Let's talk about text variations first.
An advertiser could quickly develop a large number of copy variations with each variation
performing potentially better with a different audience or on a different surface.
For example, an affordability message may work better for one audience, where a fashion-forward
message may work better for a different audience.
This can offer greater personalization and improve results.
We're also hearing from advertisers that better matching tone or creating more variations
of tone to match a brand's voice will be a useful application of this tool.
Second, we're introducing creative background generation.
An advertiser can generate backgrounds to better highlight their product, services,
or their existing creative.
We've heard from advertisers that the background generation tool can be a thoughtful partner
for creating new assets, especially for businesses
without a ton of resources. Creative background generation allows marketers to try out a variety
of backgrounds and iterate more quickly. As with text, there likely isn't a single best-performing
visual tone for all people on all surfaces. The third tool is image outcropping.

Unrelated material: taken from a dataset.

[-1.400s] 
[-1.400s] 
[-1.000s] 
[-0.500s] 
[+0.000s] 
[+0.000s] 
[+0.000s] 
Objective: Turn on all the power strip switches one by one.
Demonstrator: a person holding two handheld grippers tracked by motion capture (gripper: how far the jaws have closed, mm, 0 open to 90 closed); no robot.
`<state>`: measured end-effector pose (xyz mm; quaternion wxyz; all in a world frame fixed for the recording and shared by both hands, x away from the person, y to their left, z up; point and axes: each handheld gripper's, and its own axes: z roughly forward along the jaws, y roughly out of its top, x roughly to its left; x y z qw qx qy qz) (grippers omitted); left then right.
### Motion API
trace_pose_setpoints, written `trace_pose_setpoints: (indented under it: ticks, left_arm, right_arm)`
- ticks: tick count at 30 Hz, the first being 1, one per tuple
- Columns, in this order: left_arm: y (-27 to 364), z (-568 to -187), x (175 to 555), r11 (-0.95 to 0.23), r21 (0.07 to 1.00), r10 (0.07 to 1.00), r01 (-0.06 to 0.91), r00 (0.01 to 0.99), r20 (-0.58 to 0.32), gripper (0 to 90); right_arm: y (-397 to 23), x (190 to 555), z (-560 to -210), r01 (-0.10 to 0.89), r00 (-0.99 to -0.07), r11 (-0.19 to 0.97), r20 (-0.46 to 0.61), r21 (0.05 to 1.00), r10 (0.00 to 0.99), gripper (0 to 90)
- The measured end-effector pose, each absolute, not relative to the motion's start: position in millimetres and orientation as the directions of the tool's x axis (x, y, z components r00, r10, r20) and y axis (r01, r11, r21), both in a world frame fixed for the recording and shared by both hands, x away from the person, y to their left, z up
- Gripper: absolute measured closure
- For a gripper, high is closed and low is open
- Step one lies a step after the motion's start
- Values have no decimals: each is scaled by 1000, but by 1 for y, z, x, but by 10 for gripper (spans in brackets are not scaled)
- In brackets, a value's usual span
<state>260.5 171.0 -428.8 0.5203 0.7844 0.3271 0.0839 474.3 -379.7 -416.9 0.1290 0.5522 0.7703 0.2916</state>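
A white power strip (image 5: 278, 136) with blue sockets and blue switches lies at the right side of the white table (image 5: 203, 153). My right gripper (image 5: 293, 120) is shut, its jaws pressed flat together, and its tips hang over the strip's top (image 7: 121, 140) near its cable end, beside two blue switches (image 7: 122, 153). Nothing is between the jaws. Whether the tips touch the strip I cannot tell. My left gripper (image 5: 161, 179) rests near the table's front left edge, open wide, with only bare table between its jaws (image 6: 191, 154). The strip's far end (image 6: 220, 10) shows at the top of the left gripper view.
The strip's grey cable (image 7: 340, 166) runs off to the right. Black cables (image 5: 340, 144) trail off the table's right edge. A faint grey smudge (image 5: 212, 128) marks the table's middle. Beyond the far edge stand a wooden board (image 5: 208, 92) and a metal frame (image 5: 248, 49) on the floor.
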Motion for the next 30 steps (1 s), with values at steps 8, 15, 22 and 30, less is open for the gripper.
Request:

The image in a creative can be extended to fill the available space, for example, for
different aspect ratios on different surfaces, like reels or stories.
Image outcropping can help advertisers save time and cost while achieving better performing
ads.
Now, many of you will want to rush to call your meta partner about this technology today,
maybe even knock down their doors.
But aligned with our responsible AI philosophy,
we're being careful about the rollout.
In July, we will begin to offer access to advertisers
for the AI sandboxbox, and you should
also expect to see a number of these appearing in product later in the year.
Generative AI tooling is one more way that Meta's ads teams are using AI to drive better
results for businesses and better ad experiences for people. AI is helping Meta to improve ads' relevance, testing, efficiency, and experiences for advertisers.
These capabilities allow advertisers to drive better results, save time and effort, and
learn what works best so you can make better decisions with your advertising budgets.
We plan to continue our deep investment in AI to achieve better performance,
inspire new ideas, and help you succeed on our platform.
Thank you for partnering with us in this new and exciting era of AI-powered marketing.
We're really excited about what's ahead and look forward to working with you to making it a reality. Thanks.